* Problem description *
Please reproduce the data below exactly, from the first line through the line containing "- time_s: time", and leave every later line out.

* Data provided *

_ _ _

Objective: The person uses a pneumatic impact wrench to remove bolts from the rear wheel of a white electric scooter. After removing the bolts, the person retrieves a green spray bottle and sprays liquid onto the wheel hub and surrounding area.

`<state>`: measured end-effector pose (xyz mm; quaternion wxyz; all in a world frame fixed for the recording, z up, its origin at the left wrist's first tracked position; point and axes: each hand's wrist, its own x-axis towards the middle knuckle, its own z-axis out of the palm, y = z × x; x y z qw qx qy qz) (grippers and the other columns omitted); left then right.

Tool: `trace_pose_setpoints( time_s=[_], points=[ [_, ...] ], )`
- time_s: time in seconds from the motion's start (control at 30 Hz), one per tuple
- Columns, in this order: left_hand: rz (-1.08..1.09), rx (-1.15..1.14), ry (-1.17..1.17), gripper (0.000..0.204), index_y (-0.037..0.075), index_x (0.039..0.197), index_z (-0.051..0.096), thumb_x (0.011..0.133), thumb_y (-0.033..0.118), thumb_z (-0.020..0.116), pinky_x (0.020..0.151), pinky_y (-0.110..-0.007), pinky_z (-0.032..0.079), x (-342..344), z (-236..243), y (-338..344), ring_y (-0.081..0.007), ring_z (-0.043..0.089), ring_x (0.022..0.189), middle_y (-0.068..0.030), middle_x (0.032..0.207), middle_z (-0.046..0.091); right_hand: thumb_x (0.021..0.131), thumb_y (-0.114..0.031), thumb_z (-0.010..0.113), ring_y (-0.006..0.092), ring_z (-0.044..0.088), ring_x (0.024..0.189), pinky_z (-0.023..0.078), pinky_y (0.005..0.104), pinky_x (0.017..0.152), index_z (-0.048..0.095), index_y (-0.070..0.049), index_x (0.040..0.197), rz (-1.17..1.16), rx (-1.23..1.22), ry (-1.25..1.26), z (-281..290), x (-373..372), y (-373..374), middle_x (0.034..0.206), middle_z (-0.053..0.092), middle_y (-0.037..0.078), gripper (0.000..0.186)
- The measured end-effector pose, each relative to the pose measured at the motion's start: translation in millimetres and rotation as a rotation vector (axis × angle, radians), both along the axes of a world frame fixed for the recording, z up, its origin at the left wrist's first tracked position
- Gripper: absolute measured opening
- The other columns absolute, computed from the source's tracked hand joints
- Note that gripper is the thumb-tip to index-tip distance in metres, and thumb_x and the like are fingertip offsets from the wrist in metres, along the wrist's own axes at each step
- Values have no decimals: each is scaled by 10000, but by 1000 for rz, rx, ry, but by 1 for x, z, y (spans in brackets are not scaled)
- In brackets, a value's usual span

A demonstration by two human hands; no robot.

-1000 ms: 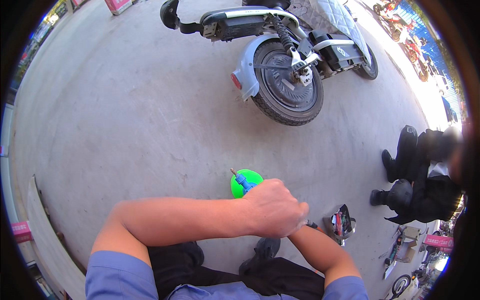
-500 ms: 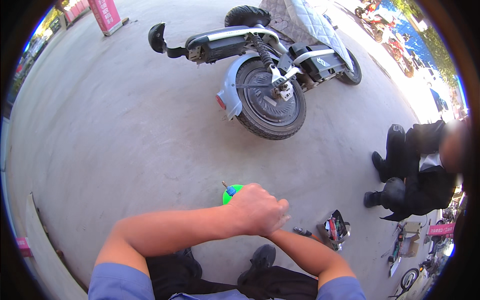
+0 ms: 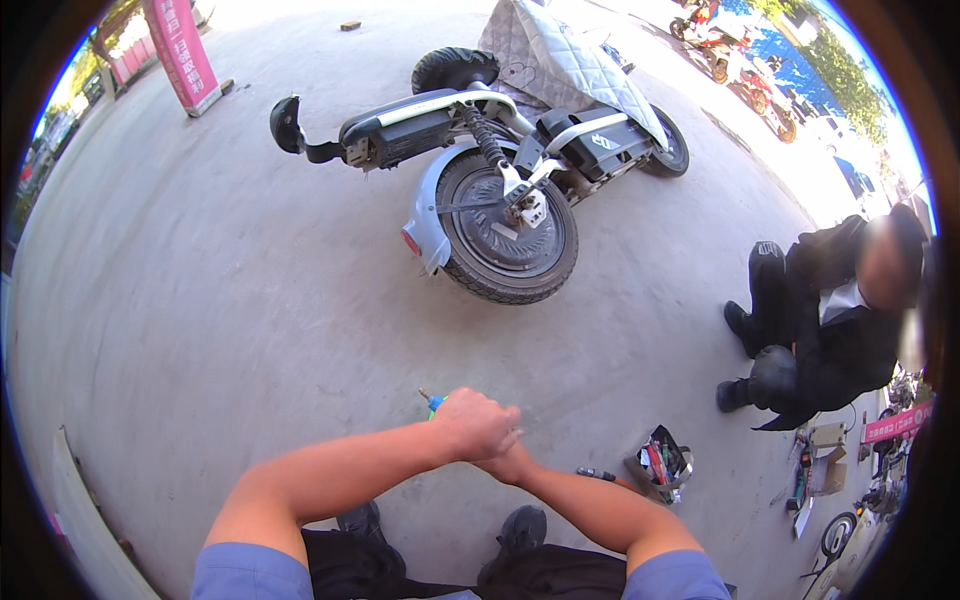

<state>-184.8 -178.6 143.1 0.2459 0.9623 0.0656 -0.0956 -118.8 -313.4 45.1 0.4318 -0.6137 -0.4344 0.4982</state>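
I am holding my left grip (image 3: 472, 424) curled, knuckles up, and it is overlapping my right grip (image 3: 505, 462), so the 2 are touching and the left is covering most of the right. The left is plainly bending its fingers, but the far side is hiding, so I cannot tell whether either grip is spread, pressed together or pinching anything, nor which of the 2 is carrying the tool. A blue tool (image 3: 436, 404) with a brass-coloured tip is poking out just beyond the left grip, on its upper left side; the rest is hiding behind the fingers. A sliver of a green object (image 3: 432, 414) is showing right beside it. My 2 bare forearms are coming in from below, out of blue sleeves (image 3: 250, 572), above 2 dark shoes (image 3: 523, 528). To the right, on the grey floor (image 3: 250, 300), a black-handled tool (image 3: 597, 474) is lying between my grips and an open bag (image 3: 642, 478), which is holding a jumble of items. Further right, a person in dark clothes (image 3: 838, 355) is staying low to the floor, near a cardboard box (image 3: 832, 476). Ahead, well apart from my grips, a two-wheeler (image 3: 590, 140) is showing me its large black wheel (image 3: 508, 238), and a quilted cover (image 3: 590, 70) is draping its front. A pink stand (image 3: 183, 60) is standing at the far left
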Motion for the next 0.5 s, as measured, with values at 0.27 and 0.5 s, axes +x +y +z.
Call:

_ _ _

* Written solution *
Objective: The person uses a pneumatic impact wrench to remove bolts from the rear wheel of a white electric scooter. After removing the bolts, the person retrieves a green spray bottle and sprays liquid onto the wheel hub and surrounding area.

`<state>`: measured end-effector pose (xyz mm; quaternion wxyz; all in a world frame fixed for the recording, z up, its origin at the left wrist's first tracked position; point and axes: each hand's wrist, its own x-axis towards the middle knuckle, its own z-axis out of the palm, y = z × x; x y z qw qx qy qz) (grippers and the other columns omitted); left then right.

Tool: `trace_pose_setpoints( time_s=[_], points=[ [_, ...] ], )`
- time_s: time in seconds from the motion's start (control at 30 Hz), one per tuple

The required output has now been supplied.